# About this exercise
Your task is to quote the records from their first line through the line containing "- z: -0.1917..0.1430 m", with nothing added or left out.

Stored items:
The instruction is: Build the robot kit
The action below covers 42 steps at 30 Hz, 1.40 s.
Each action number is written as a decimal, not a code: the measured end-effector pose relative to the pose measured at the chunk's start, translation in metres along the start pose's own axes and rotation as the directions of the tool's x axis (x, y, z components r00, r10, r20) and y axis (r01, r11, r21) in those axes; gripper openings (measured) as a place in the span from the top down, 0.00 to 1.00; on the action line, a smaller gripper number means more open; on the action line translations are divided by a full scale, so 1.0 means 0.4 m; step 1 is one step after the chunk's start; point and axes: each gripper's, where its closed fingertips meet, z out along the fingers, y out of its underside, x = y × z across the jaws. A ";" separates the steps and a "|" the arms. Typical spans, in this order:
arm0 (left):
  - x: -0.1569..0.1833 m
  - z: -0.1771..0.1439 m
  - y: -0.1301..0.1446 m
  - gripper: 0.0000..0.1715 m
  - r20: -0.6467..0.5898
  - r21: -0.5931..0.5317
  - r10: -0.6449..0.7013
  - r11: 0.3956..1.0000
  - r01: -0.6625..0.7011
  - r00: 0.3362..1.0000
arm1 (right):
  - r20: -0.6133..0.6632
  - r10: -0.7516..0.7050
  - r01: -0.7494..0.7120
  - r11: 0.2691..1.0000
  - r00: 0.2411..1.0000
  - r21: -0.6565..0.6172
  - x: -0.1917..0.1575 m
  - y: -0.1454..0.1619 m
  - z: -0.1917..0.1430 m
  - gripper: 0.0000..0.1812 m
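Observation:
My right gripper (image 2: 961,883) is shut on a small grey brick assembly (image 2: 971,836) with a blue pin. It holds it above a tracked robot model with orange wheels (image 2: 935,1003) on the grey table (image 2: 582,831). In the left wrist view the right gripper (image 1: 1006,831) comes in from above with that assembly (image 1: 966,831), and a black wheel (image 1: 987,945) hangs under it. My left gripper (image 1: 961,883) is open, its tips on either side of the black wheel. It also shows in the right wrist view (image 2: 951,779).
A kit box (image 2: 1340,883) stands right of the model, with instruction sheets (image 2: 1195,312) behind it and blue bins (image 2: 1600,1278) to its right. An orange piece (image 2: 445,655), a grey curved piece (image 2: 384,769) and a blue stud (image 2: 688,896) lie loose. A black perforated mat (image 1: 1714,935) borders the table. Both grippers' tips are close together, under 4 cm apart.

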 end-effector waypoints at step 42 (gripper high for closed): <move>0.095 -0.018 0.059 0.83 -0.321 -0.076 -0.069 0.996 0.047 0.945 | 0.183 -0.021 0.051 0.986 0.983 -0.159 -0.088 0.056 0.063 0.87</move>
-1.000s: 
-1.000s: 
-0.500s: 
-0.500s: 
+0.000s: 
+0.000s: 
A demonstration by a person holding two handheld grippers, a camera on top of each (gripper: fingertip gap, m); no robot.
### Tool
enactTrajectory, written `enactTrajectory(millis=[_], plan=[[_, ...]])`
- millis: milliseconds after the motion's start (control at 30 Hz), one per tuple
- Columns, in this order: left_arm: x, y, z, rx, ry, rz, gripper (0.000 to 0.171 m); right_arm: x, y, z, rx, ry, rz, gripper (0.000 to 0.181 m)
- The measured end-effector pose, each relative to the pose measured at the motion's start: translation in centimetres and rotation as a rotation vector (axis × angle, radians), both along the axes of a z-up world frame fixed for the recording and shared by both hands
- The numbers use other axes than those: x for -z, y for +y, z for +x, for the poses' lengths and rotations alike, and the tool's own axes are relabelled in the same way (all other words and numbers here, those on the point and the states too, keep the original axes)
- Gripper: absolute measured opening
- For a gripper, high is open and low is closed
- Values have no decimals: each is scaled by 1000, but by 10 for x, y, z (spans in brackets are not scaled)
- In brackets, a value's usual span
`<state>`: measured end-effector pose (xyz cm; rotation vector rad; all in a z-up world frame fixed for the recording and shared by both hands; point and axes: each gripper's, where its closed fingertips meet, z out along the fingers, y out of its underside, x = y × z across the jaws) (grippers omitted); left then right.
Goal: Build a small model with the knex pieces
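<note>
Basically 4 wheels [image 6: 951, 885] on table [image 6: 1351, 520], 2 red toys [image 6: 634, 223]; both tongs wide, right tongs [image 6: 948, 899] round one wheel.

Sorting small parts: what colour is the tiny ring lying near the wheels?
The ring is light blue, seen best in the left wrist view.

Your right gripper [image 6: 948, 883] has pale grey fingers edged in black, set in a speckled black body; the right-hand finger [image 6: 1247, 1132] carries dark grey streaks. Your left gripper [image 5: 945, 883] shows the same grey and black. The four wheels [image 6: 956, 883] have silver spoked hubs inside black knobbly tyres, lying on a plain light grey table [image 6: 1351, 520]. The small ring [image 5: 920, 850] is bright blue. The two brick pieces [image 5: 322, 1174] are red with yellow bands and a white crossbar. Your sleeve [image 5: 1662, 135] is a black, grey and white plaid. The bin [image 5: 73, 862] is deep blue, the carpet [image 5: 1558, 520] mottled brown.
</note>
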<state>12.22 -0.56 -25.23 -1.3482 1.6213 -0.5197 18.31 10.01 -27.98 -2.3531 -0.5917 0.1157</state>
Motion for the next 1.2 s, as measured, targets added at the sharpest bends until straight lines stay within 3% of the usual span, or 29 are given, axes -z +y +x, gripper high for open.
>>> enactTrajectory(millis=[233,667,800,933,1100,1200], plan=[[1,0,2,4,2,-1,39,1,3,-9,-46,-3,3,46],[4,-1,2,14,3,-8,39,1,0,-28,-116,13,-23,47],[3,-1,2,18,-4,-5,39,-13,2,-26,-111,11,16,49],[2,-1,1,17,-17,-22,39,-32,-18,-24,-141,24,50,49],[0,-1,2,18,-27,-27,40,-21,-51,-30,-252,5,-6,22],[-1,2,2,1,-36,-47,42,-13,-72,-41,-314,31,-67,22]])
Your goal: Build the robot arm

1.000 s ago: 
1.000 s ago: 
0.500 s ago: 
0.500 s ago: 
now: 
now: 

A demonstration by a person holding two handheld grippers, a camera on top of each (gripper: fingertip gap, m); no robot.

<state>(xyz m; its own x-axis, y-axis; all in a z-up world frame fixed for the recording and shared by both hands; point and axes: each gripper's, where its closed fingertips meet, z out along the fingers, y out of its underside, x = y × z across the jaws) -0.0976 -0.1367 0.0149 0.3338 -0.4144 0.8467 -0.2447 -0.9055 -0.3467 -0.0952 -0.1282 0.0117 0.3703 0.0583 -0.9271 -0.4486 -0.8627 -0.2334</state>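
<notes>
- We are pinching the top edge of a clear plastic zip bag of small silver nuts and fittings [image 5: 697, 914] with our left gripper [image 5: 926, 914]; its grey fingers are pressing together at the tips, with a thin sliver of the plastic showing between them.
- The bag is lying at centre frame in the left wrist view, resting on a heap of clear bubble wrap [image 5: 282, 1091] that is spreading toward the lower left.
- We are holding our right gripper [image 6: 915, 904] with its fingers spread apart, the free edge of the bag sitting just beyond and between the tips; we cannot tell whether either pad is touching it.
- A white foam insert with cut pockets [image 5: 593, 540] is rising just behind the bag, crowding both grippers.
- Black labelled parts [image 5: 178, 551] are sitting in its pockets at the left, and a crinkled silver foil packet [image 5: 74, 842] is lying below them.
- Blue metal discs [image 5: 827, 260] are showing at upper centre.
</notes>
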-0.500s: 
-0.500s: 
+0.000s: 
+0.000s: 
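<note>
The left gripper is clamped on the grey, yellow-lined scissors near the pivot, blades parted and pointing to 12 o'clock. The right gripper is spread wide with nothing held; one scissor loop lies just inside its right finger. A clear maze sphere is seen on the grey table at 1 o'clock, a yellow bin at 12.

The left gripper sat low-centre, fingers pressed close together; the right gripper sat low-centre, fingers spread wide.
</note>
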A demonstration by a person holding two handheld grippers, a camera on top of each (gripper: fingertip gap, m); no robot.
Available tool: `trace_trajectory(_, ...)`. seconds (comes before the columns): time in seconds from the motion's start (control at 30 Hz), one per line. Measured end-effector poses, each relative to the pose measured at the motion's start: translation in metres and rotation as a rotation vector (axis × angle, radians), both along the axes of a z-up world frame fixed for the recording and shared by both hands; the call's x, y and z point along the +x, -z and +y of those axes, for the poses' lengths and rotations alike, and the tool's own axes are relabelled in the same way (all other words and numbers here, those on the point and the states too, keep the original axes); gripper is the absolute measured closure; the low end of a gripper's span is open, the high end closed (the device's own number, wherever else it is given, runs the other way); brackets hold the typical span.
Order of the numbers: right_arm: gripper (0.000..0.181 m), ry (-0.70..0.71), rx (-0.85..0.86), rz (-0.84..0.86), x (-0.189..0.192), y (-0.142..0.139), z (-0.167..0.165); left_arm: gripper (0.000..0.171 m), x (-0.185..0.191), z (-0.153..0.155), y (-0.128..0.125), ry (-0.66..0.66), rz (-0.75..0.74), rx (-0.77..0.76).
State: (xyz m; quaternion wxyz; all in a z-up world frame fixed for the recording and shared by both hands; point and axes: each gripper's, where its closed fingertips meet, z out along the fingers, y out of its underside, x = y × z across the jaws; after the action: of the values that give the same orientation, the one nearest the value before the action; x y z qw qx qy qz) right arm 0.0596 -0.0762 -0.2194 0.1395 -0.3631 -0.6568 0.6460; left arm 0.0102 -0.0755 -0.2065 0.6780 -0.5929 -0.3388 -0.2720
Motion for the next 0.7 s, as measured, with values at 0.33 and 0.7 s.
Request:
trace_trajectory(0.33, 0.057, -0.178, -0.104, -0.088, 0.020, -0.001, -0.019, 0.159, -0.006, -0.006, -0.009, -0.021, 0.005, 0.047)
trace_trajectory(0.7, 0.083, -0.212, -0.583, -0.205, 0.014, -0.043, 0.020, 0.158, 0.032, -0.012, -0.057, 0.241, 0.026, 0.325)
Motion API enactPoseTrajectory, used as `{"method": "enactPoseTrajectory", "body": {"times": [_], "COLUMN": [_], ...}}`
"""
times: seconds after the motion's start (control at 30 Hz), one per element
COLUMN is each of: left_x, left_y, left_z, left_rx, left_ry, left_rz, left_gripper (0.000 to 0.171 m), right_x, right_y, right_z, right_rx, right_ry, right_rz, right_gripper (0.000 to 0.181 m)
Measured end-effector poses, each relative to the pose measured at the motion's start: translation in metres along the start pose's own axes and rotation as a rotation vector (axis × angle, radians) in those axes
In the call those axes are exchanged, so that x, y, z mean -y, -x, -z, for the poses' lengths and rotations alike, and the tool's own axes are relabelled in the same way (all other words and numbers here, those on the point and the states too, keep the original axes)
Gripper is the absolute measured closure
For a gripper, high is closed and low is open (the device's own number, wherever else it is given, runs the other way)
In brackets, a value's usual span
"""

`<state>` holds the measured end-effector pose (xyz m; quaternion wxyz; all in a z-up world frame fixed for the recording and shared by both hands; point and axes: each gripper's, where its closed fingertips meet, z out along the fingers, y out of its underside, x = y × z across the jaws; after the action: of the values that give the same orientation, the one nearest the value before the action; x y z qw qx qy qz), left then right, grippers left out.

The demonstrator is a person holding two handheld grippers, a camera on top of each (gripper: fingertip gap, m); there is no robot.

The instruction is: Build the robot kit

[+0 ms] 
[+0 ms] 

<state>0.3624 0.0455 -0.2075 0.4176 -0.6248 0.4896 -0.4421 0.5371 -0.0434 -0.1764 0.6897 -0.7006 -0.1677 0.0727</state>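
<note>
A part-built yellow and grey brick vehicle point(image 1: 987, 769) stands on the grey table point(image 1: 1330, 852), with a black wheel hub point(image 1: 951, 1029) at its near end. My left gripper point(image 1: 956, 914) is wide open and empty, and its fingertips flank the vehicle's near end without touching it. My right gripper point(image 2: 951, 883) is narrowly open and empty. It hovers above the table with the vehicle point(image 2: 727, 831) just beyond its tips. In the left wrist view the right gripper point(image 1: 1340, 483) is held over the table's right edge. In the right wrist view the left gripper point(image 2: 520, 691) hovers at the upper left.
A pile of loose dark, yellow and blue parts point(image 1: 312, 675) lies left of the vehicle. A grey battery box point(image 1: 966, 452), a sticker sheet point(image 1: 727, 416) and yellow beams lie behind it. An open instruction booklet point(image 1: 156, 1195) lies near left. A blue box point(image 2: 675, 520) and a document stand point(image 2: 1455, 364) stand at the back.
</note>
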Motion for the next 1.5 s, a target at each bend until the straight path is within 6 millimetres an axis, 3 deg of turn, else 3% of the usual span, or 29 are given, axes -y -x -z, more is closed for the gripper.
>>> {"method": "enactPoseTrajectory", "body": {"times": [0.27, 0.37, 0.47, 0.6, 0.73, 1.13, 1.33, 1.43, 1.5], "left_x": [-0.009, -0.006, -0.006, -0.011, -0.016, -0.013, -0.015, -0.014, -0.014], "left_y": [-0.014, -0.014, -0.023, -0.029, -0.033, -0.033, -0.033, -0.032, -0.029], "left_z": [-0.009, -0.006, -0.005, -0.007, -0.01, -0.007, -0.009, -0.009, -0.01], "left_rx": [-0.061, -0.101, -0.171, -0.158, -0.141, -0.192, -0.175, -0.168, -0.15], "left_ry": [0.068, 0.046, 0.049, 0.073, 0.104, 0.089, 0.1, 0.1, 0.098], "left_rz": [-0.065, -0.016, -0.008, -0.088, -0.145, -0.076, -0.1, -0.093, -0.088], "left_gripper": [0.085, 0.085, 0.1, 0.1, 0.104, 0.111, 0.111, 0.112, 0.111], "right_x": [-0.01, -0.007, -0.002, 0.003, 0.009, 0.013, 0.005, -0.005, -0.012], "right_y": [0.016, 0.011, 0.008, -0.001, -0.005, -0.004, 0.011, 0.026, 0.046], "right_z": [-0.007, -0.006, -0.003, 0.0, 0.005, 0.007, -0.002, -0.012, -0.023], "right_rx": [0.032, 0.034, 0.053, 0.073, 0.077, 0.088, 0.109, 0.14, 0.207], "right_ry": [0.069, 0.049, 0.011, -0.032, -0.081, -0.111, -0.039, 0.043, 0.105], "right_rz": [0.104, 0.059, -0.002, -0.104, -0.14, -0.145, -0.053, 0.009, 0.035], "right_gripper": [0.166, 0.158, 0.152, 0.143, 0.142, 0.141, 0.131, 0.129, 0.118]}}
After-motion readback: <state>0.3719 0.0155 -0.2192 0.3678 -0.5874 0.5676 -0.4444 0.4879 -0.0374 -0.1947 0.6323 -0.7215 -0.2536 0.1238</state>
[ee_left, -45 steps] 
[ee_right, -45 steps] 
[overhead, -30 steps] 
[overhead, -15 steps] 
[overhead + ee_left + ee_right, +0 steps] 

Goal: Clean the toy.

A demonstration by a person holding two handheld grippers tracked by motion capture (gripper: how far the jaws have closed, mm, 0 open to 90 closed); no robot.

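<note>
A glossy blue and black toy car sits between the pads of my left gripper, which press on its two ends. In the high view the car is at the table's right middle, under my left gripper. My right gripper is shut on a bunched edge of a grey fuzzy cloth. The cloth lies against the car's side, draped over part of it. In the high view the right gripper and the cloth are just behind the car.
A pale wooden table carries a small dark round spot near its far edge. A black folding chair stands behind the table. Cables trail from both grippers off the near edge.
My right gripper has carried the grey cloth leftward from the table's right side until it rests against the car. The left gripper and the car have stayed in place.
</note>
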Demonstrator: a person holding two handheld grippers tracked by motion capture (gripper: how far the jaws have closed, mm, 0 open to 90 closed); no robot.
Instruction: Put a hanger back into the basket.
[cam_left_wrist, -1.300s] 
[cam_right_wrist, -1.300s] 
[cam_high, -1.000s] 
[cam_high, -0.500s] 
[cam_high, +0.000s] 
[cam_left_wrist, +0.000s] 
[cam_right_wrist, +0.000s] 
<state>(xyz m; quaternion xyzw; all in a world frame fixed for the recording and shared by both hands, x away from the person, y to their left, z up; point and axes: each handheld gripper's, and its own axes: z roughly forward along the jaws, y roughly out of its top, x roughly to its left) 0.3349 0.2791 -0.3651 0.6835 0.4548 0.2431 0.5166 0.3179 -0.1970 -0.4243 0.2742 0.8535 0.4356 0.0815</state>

# Result of the task
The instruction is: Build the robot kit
The action below covers 42 steps at 30 Hz, 1.40 s.
Each action number is written as a decimal, not a code: the measured end-effector pose relative to the pose measured at the chunk's start, translation in metres along the start pose's own axes and rotation as the directions of the tool's x axis (x, y, z components r00, r10, r20) and y axis (r01, r11, r21) in those axes; gripper openings (measured) as a place in the span from the top down, 0.00 to 1.00; on the action line, a smaller gripper number means more open; on the action line translations are divided by a full scale, so 1.0 means 0.4 m; step 1 is one step after the chunk's start; point and axes: each gripper's, where its closed fingertips meet, z out along the fingers, y out of its underside, x = y × z across the jaws. A ";" separates the steps and a "|" the arms. Typical spans, in this order:
arm0 (left):
  - x: -0.1569..0.1833 m
  - z: -0.1771..0.1439 m
  - y: -0.1301..0.1446 m
  - gripper: 0.0000..0.1715 m
  - r20: -0.6467..0.5898
  - r21: -0.5931..0.5317
  - r10: -0.6449..0.7013
  - r11: 0.3956..1.0000
  - r01: -0.6625..0.7011
  - r00: 0.3362..1.0000
arm1 (right):
  - r20: -0.6133..0.6632
  - r10: -0.7516..0.7050
  - r01: -0.7494..0.7120
  - r11: 0.2691..1.0000
  - r00: 0.2411..1.0000
  - r21: -0.6565..0.6172
  - x: -0.1917..0.1575 m
  - y: -0.1454..0.1619 m
  - z: -0.1917..0.1430 m

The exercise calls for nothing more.